Her implants are really noticable now. She lost a ton of weight, but her boobs stayed the same size… interesting.
teddy | April 27, 2009 at 2:51 pm
never get over the fact that we have seen her bare naked body, boobs and all, not to mention tons of side boob too
yet there are dumb fucks with no boobs who will claim them fake impants
hahahahhahahahhahahhaha dumb asses hahahahah on more time in ur face
S. Ronson | April 27, 2009 at 2:55 pm
Sorry, Lindsay, I appreciate all this effort, but I’m not attracted to you anymore. You’re too crazy, too unstable. I need somebody that I have more in common with. Like Jenn. She’s in a late stage of cancer, so she’s thin and brownish and sickly looking. It’s like looking in the mirror. It’s a little difficult getting the dildo in around all her tumors, but I do like sampling her pain meds (if her fucking sister would stop stealing them to give to her pimp…as Jenn would say: “ugh! make me so mad!”). Anyway, good luck with the…um…career.

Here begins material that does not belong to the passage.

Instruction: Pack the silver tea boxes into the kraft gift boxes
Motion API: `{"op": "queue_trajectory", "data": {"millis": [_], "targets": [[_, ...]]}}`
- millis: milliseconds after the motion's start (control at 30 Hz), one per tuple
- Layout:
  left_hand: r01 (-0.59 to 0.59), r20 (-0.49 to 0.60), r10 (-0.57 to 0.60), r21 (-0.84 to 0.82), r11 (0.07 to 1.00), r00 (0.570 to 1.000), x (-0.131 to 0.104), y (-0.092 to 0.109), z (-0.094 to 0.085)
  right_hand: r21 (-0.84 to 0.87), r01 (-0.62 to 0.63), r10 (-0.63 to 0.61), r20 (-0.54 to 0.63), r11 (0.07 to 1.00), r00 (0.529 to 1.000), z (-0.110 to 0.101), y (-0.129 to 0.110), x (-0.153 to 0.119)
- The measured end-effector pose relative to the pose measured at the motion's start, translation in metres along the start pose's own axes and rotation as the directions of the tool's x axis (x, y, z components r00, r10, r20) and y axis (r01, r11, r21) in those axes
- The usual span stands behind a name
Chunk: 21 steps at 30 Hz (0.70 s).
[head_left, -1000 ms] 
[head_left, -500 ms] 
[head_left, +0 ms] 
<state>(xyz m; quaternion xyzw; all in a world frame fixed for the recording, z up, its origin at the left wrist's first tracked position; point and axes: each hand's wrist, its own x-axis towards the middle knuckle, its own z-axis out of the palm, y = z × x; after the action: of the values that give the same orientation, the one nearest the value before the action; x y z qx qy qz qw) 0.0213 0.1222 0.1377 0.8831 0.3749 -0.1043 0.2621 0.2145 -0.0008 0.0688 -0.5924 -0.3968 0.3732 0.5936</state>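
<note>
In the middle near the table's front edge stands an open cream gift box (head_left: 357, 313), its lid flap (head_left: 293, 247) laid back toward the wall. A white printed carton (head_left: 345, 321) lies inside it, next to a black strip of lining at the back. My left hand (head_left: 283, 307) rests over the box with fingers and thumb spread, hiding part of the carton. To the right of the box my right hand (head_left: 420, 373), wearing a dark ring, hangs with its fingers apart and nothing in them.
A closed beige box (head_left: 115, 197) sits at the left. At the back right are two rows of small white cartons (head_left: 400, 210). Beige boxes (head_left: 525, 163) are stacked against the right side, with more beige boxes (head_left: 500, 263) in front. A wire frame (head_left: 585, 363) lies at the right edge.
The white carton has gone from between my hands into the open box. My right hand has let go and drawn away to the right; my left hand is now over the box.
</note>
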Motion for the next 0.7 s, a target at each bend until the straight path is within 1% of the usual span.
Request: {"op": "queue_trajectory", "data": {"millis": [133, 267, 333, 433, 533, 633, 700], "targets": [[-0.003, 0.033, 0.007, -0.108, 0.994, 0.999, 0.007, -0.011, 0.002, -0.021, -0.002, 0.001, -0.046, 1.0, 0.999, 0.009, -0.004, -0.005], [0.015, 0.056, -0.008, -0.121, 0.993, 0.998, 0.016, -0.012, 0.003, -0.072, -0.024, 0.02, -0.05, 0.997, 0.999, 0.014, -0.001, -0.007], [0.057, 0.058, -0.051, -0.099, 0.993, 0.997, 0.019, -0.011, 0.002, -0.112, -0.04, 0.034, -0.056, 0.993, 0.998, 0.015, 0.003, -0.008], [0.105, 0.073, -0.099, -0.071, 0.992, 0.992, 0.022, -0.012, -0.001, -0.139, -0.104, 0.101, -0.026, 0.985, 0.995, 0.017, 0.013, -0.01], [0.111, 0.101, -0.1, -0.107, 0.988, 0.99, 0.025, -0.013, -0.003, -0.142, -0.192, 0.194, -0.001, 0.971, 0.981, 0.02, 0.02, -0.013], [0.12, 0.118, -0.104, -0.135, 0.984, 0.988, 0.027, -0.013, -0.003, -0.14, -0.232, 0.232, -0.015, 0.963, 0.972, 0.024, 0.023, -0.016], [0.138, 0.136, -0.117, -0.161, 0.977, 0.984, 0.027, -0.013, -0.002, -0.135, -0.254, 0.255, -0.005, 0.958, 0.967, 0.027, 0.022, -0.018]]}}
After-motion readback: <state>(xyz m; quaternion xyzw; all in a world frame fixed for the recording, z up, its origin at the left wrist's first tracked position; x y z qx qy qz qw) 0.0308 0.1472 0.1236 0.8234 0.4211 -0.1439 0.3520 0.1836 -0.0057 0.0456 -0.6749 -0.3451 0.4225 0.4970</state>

pappy smeary | April 27, 2009 at 2:56 pm
she looks f-ing hot, i would perfer if she still used the fake tanner sh*t but i would definitely spray all the stickiness off of her with a commercial powerwasher and then go to town on her moldy cunt
JJ Daddy-O | April 27, 2009 at 2:58 pm
Am I wrong in saying she’s entering Winehouse territory now?

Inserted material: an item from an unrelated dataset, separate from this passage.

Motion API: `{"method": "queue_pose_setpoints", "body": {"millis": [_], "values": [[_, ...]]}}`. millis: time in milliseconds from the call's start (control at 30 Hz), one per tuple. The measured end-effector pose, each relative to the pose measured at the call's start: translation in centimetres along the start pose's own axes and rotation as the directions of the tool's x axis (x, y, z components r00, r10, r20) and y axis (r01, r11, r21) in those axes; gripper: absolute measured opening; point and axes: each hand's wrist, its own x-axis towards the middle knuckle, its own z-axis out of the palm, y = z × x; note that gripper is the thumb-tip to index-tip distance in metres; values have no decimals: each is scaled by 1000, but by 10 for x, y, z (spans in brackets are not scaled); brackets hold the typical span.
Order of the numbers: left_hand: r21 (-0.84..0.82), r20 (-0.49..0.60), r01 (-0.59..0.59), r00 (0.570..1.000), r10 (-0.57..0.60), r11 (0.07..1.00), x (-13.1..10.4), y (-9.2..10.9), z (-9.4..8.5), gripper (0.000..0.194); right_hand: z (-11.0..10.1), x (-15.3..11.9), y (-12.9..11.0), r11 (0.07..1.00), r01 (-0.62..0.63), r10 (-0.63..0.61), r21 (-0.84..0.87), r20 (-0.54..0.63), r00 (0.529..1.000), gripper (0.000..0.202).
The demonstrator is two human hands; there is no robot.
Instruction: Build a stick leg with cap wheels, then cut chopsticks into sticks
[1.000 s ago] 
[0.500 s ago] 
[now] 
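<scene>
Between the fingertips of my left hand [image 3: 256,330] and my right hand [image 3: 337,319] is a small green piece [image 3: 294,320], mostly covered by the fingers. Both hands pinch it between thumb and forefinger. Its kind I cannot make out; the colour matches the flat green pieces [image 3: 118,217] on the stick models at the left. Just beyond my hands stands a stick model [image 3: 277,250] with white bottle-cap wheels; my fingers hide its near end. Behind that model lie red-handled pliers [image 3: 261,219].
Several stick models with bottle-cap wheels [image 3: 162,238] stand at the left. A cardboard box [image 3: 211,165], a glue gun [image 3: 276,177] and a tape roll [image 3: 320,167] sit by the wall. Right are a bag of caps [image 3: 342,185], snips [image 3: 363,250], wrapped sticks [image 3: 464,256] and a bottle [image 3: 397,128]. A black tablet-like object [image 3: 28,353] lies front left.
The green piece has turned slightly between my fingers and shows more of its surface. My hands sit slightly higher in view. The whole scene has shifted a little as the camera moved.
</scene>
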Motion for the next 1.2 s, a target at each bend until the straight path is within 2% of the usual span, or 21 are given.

Jimbo | April 27, 2009 at 3:00 pm
No wonder she is a lesbian.. I would not fuck that with Rough Daddy’s dick. Well maybe Rough Daddy’s, but no one else..
Lisa | April 27, 2009 at 3:01 pm
Too bad you didn’t post the pics of her from this set that have a normal young girl next to her like other sites did. Only then can you really see how fucking gross she looks.

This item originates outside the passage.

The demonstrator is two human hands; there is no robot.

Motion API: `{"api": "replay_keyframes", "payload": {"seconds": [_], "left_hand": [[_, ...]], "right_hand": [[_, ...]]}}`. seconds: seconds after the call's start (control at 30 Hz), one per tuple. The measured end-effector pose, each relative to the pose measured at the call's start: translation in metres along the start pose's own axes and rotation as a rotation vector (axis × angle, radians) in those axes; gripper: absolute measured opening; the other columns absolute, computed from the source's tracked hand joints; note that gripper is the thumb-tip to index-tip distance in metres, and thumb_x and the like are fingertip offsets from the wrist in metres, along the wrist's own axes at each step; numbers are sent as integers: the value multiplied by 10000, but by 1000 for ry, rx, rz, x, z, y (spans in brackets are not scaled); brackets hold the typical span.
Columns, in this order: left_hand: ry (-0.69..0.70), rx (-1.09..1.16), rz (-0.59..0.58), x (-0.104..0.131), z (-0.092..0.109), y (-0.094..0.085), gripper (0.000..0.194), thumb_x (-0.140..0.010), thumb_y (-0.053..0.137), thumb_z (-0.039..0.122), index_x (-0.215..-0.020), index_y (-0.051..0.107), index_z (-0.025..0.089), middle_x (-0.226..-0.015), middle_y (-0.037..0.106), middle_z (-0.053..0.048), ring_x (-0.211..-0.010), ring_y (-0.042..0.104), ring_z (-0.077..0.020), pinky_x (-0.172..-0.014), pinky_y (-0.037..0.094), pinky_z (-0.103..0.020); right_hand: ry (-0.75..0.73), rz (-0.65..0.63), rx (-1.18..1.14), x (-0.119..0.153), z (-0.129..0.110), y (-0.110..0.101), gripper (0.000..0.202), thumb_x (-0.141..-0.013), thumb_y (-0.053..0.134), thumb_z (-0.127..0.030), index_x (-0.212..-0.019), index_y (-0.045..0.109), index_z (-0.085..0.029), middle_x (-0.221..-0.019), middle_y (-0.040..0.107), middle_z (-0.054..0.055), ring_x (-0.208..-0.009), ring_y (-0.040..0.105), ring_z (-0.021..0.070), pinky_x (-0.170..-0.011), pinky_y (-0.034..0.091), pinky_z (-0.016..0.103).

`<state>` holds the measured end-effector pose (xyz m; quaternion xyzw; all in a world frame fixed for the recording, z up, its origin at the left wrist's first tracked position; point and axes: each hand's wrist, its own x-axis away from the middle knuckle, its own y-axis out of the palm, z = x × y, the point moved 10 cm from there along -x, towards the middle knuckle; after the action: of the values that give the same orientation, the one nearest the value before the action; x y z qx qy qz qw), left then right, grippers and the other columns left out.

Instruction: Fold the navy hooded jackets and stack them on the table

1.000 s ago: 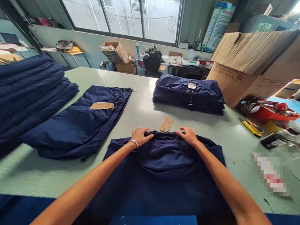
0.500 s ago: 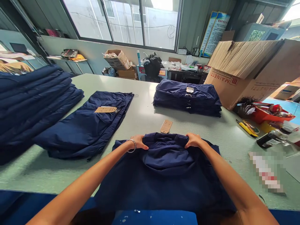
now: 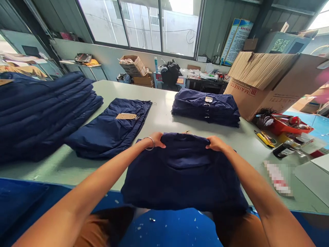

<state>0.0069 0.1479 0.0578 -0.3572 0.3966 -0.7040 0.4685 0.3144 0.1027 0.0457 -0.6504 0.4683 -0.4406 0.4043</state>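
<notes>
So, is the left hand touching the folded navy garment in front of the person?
Touching. The head view shows the left hand gripping the far left edge of the folded navy garment, fingers curled over the cloth. The right hand grips the opposite corner.

Pale green tabletop (image 3: 159, 120) carried everything. Folded navy stack (image 3: 207, 106) with a small tag sat at its far middle. Left of that stack lay a flat navy garment (image 3: 110, 128) with a tan hangtag (image 3: 125, 116); further left, a tall pile of navy garments (image 3: 43, 109). Right of the stack stood an open cardboard box (image 3: 267, 92) full of flat card sheets. Near the box's front: red tray (image 3: 290, 125) of bits, yellow cutter (image 3: 263, 138), dark bottle (image 3: 284, 150). Behind the stack, beyond the tabletop, a smaller cardboard box (image 3: 133, 66) and a black bag (image 3: 169, 72) sat under the window (image 3: 144, 24).
</notes>
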Motion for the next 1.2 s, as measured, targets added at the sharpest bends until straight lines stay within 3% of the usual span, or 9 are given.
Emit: {"api": "replay_keyframes", "payload": {"seconds": [0.2, 0.37, 0.53, 0.67, 0.77, 0.9, 1.1, 1.2], "left_hand": [[32, -179, 63, -20, 24, -41, 289, -599, 810, 349, -827, 744, 185, -758, 716, -24, -832, 678, -241, -735, 473, -262], [52, -299, 182, -44, 38, -63, 320, -704, 805, 321, -969, 745, 151, -892, 736, -56, -879, 663, -209, -758, 455, -243], [8, -287, 240, -93, 27, -66, 350, -789, 775, 294, -1073, 703, 103, -1020, 722, -83, -947, 626, -175, -837, 434, -250], [-33, -257, 318, -134, 15, -71, 345, -897, 678, 317, -1160, 655, 95, -1155, 678, -112, -1080, 593, -197, -958, 394, -310], [-25, -248, 432, -150, 18, -83, 348, -933, 634, 326, -1185, 633, 86, -1172, 665, -126, -1124, 579, -229, -982, 376, -350], [-6, -251, 485, -148, 26, -90, 347, -955, 598, 331, -1204, 610, 91, -1180, 657, -129, -1124, 575, -232, -987, 373, -350], [35, -285, 463, -124, 24, -86, 378, -965, 579, 317, -1219, 579, 38, -1158, 666, -151, -1109, 576, -218, -963, 372, -302], [15, -267, 433, -107, 19, -84, 362, -955, 591, 332, -1198, 595, 64, -1136, 682, -133, -1104, 574, -220, -953, 380, -292]], "right_hand": [[72, 126, 88, -6, 2, -52, 275, -797, 725, -205, -1066, 739, -258, -1033, 753, 39, -981, 689, 225, -752, 446, 251], [115, 199, 183, -27, 4, -76, 226, -818, 723, -246, -1043, 732, -276, -1057, 750, 46, -981, 693, 239, -768, 462, 277], [135, 242, 291, -78, 11, -86, 210, -855, 696, -255, -1063, 713, -243, -1102, 736, 102, -1012, 688, 270, -793, 465, 316], [100, 366, 470, -113, 8, -105, 222, -923, 620, -251, -1118, 674, -162, -1098, 725, 170, -1006, 688, 254, -807, 433, 317], [86, 465, 509, -125, 5, -123, 243, -972, 532, -232, -1147, 639, -101, -1147, 694, 214, -1046, 672, 260, -833, 399, 336], [115, 553, 546, -124, 3, -137, 255, -981, 447, -173, -1140, 625, -82, -1145, 688, 216, -1018, 672, 271, -831, 373, 349], [36, 546, 577, -100, -6, -119, 262, -949, 410, -136, -1080, 634, -102, -1078, 700, 183, -927, 662, 260, -799, 349, 342], [-2, 546, 578, -80, -13, -112, 255, -940, 418, -140, -1061, 639, -108, -1062, 696, 180, -908, 647, 255, -798, 338, 343]]}}
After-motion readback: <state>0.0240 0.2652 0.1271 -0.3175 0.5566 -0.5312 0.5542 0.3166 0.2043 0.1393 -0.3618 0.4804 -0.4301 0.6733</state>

In case ya’ll haven’t yet figures it out, she always puts fake tanner on when in a bikini to cover up her boob job scars…yeah, those fake implants you can clearly see outlined in these side pics.
I wish this bitch and Kim Kardashian die of swine flu.
Beans Baxter | April 27, 2009 at 3:02 pm
Love me some pasty big boobed girl.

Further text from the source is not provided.